What you are asked to do:
Using the entries that follow, count the lines containing the word "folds" and give that number by itself.

Material provided:
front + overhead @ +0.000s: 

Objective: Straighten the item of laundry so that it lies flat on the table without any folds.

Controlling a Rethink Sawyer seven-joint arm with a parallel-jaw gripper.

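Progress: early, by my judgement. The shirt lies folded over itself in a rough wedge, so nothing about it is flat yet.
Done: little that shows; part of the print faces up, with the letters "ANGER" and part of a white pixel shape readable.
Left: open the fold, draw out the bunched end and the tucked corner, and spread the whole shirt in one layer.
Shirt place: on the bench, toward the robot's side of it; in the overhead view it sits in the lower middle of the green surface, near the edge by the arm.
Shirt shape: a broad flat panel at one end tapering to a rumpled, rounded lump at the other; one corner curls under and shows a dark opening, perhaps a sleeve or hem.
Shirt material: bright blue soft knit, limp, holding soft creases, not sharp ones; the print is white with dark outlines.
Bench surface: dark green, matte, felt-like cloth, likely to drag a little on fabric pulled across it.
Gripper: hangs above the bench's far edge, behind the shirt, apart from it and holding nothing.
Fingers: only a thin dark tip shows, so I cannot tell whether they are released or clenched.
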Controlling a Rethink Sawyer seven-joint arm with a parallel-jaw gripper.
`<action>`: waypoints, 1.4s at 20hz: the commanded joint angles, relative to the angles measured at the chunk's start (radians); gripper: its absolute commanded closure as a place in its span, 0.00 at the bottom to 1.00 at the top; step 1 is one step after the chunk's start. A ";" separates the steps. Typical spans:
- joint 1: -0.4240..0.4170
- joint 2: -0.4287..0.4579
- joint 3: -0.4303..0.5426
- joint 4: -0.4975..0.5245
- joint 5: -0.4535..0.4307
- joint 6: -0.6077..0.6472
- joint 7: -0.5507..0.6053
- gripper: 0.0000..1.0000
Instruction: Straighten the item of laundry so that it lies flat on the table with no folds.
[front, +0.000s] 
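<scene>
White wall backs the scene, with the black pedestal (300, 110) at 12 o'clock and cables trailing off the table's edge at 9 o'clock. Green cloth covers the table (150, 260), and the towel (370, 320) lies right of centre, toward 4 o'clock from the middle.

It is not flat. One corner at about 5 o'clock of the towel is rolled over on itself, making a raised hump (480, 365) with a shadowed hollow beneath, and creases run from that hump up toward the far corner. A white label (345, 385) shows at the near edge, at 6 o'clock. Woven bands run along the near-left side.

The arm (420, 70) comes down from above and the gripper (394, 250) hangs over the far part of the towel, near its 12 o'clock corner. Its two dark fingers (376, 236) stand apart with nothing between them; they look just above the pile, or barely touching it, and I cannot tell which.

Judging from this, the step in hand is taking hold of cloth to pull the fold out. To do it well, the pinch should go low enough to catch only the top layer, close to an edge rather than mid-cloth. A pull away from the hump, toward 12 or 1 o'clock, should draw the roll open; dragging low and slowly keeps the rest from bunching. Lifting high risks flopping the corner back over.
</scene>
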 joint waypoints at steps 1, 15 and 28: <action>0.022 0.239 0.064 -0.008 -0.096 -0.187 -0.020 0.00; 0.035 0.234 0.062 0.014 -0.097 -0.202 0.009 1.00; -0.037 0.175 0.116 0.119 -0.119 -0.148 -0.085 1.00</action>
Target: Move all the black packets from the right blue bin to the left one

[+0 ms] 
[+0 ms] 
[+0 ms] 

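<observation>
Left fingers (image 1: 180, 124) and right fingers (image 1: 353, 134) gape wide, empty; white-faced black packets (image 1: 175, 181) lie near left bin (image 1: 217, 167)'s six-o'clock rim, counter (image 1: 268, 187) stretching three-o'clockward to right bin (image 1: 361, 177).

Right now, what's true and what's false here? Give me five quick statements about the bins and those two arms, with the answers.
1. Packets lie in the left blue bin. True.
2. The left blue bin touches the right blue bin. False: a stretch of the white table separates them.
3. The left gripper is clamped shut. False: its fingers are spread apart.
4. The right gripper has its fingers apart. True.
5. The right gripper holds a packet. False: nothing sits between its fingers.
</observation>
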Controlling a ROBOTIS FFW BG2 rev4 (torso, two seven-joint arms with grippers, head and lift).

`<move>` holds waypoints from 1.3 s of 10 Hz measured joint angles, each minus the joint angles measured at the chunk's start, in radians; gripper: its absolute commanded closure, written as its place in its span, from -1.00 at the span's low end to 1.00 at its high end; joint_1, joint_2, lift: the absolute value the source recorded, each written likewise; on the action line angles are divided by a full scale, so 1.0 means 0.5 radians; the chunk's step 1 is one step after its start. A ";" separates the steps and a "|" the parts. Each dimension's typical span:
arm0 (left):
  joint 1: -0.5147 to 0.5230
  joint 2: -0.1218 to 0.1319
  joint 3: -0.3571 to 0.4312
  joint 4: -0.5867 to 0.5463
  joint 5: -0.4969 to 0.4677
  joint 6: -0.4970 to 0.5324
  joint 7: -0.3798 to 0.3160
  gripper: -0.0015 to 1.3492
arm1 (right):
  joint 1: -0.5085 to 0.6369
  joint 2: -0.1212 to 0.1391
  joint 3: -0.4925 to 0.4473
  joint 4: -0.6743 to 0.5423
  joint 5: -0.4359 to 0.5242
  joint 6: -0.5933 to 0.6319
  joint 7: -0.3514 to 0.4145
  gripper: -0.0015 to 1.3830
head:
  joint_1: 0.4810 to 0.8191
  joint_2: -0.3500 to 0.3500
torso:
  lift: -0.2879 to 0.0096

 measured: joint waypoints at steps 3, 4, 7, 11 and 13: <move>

Written response:
2